● **What is needed**:
Copy word for word the lines of the records below, beginning at the one with "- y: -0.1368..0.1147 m" and finishing at the one with "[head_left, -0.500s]", ends included, but none of the pictures.

● **Data**:

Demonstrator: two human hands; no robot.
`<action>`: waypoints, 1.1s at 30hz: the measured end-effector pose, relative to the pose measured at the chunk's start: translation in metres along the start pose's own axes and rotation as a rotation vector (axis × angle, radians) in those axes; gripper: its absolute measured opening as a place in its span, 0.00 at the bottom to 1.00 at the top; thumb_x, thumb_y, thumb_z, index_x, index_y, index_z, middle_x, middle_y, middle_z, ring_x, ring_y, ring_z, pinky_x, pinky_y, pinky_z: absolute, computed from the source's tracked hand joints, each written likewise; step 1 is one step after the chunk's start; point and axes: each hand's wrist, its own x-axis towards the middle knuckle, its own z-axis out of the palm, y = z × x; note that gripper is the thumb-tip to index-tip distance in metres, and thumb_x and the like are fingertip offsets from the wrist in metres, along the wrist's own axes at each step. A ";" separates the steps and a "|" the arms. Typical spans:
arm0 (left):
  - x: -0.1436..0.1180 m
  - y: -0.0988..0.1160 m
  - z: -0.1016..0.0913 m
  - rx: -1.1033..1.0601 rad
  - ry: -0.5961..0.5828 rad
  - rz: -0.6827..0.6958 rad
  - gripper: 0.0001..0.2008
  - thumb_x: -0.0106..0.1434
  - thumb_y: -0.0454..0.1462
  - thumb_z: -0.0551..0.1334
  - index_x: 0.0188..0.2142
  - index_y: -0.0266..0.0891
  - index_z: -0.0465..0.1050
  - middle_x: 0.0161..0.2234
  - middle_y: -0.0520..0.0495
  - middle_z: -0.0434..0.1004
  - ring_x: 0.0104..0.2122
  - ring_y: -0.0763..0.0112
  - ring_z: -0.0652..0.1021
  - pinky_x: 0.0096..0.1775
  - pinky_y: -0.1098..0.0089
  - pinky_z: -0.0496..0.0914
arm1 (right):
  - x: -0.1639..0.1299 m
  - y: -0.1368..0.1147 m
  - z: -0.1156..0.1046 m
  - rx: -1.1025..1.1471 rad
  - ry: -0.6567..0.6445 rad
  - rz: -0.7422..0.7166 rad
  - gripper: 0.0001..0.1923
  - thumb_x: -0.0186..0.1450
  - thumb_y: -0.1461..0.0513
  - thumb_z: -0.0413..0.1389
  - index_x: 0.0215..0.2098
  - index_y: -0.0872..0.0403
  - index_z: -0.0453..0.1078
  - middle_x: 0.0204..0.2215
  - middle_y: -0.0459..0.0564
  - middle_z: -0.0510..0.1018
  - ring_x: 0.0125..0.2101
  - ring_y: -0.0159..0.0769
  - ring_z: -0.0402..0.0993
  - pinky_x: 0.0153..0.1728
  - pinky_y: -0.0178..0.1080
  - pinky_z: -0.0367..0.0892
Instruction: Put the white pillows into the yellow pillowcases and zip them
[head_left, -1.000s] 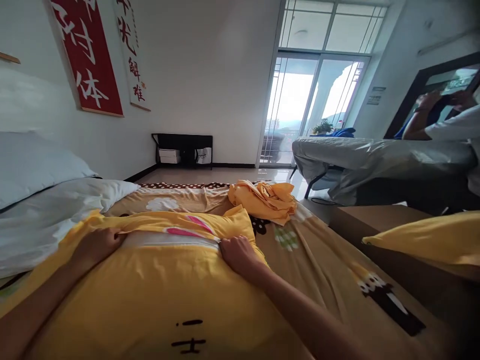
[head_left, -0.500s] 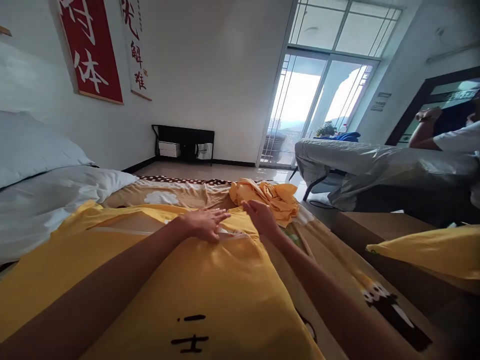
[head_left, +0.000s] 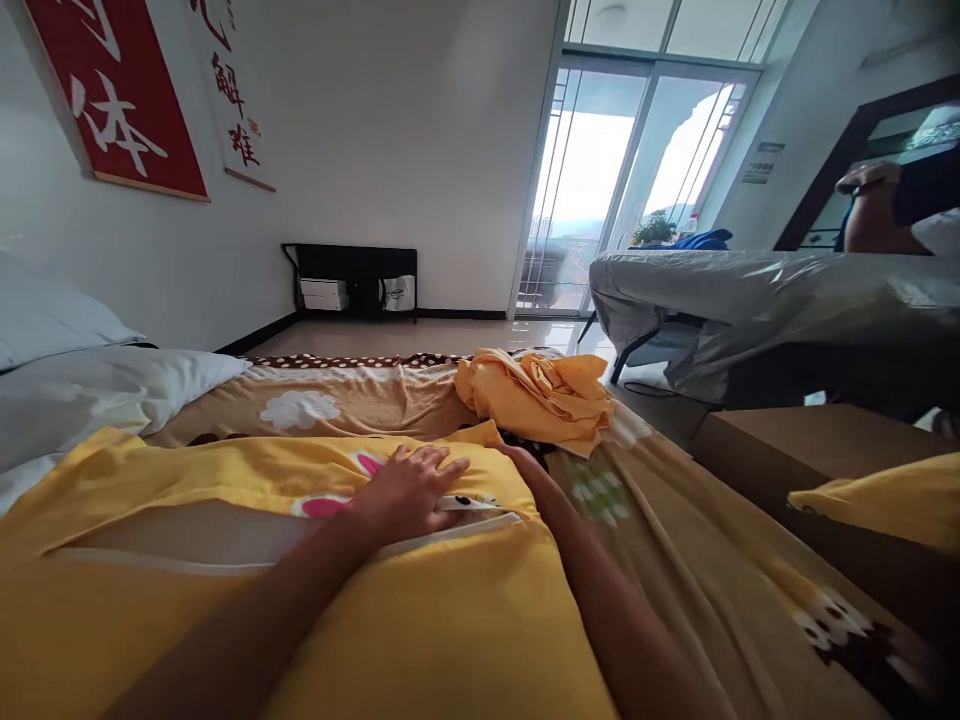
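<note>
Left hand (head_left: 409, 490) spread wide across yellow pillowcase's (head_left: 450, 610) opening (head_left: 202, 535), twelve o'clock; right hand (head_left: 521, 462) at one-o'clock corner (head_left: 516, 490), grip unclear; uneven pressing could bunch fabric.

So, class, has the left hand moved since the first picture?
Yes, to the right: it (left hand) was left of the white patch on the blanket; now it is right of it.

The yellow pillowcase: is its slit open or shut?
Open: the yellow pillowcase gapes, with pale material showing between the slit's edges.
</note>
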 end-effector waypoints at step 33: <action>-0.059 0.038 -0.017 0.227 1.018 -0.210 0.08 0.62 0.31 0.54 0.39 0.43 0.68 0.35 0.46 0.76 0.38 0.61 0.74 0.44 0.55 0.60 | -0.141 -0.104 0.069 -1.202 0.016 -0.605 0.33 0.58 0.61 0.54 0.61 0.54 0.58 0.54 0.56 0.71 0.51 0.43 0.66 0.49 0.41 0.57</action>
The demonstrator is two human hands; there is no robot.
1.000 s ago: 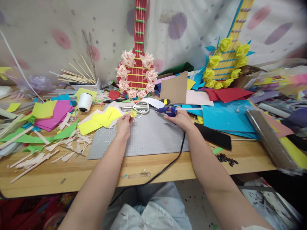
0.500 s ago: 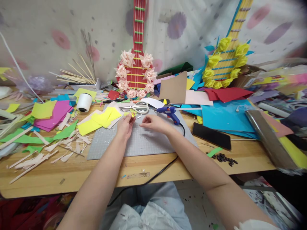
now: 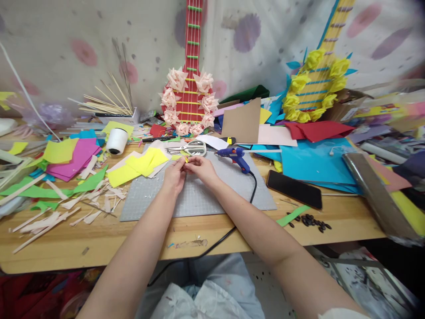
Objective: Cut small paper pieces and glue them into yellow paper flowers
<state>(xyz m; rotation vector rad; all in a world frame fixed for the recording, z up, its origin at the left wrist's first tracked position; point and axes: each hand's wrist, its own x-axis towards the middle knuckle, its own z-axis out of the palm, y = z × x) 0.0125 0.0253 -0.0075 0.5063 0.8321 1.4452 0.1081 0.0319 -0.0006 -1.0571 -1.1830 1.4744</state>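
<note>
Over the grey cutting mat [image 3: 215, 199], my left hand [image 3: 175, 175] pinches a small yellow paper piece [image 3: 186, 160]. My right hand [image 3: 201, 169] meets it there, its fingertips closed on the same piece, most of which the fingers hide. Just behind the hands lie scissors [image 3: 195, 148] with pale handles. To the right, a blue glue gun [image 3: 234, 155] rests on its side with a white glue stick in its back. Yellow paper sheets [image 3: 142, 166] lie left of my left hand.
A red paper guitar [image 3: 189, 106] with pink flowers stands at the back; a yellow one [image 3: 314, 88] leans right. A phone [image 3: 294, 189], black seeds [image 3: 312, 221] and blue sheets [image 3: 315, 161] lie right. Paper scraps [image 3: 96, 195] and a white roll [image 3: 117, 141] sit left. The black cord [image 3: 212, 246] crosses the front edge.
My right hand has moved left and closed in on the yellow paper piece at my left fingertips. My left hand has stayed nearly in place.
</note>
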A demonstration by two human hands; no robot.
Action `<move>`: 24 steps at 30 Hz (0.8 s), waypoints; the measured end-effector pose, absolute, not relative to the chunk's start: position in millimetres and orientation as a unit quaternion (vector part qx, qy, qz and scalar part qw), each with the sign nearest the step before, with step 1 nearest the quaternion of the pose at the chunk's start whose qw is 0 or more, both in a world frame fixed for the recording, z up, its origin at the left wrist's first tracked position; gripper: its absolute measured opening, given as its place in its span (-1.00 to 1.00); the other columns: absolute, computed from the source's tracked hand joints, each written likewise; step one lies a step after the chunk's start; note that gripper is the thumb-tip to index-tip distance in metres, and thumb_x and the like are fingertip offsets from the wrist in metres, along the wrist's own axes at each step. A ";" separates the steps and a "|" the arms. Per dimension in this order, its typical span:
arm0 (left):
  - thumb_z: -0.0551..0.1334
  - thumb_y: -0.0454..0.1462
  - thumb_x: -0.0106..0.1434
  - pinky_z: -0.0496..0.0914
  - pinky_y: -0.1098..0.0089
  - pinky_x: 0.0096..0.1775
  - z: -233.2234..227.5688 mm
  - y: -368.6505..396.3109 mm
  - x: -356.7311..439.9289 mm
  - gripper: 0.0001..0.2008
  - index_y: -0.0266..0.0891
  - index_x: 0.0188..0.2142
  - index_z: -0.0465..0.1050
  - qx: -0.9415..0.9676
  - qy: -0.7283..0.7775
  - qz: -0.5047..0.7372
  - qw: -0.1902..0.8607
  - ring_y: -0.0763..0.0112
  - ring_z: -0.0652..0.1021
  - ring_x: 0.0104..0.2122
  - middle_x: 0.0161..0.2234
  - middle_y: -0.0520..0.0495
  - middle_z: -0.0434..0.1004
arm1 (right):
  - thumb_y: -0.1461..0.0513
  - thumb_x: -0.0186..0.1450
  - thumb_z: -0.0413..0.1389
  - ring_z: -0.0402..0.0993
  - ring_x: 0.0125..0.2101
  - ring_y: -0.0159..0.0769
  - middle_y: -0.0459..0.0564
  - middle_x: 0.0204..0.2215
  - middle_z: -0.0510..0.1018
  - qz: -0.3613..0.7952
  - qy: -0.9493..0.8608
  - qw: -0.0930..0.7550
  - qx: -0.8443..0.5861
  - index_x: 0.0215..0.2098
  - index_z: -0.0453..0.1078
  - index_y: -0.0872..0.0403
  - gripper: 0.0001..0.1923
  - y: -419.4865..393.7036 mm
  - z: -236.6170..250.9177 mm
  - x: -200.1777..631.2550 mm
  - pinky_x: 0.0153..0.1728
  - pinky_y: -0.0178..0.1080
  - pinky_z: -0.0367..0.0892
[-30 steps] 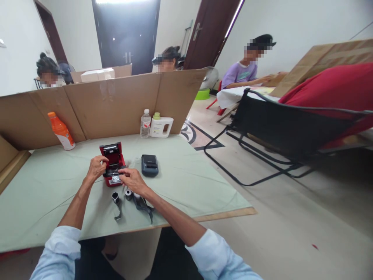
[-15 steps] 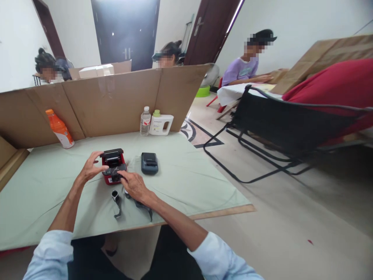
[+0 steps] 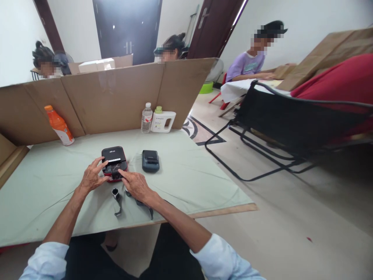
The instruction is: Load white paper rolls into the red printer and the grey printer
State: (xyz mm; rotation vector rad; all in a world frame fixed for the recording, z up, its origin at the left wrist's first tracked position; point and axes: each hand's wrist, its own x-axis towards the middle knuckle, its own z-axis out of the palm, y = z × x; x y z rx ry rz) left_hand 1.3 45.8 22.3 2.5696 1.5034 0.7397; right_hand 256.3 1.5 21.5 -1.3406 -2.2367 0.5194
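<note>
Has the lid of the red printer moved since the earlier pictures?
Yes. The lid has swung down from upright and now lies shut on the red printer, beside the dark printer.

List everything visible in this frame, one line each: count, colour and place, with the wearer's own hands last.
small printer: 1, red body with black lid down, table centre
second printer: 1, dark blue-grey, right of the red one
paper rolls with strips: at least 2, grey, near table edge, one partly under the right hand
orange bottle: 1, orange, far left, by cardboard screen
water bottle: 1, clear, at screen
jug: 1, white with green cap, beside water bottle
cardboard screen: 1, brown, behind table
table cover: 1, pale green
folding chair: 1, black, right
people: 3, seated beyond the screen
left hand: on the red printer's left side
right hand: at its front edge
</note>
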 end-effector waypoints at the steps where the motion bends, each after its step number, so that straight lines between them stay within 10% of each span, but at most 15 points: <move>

● **Answer below**:
  - y: -0.1368..0.1147 m
  - z: -0.1156..0.1046 m
  - rx: -1.1025..1.1471 rad
  - ry: -0.6567..0.6445 rad
  - rz: -0.7422..0.7166 rad
  - gripper: 0.0001..0.1923
  - thumb_x: -0.0186..0.1450
  - thumb_y: -0.1461..0.0513
  - thumb_z: -0.0413..0.1389
  - index_x: 0.0215..0.2098
  - index_y: -0.0872..0.0403
  - index_z: -0.0453..0.1078
  - middle_x: 0.0204..0.2215
  - middle_y: -0.0459..0.0564
  - middle_z: -0.0510..0.1018
  - ring_x: 0.0125..0.2101
  - ring_y: -0.0159..0.0769
  - ring_z: -0.0402..0.0993
  - pinky_x: 0.0153..0.1728
  - pinky_y: -0.0178..0.1080
  - pinky_z: -0.0367..0.0892
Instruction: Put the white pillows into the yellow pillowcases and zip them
[head_left, -1.000s] 
[head_left, -0.500s] 

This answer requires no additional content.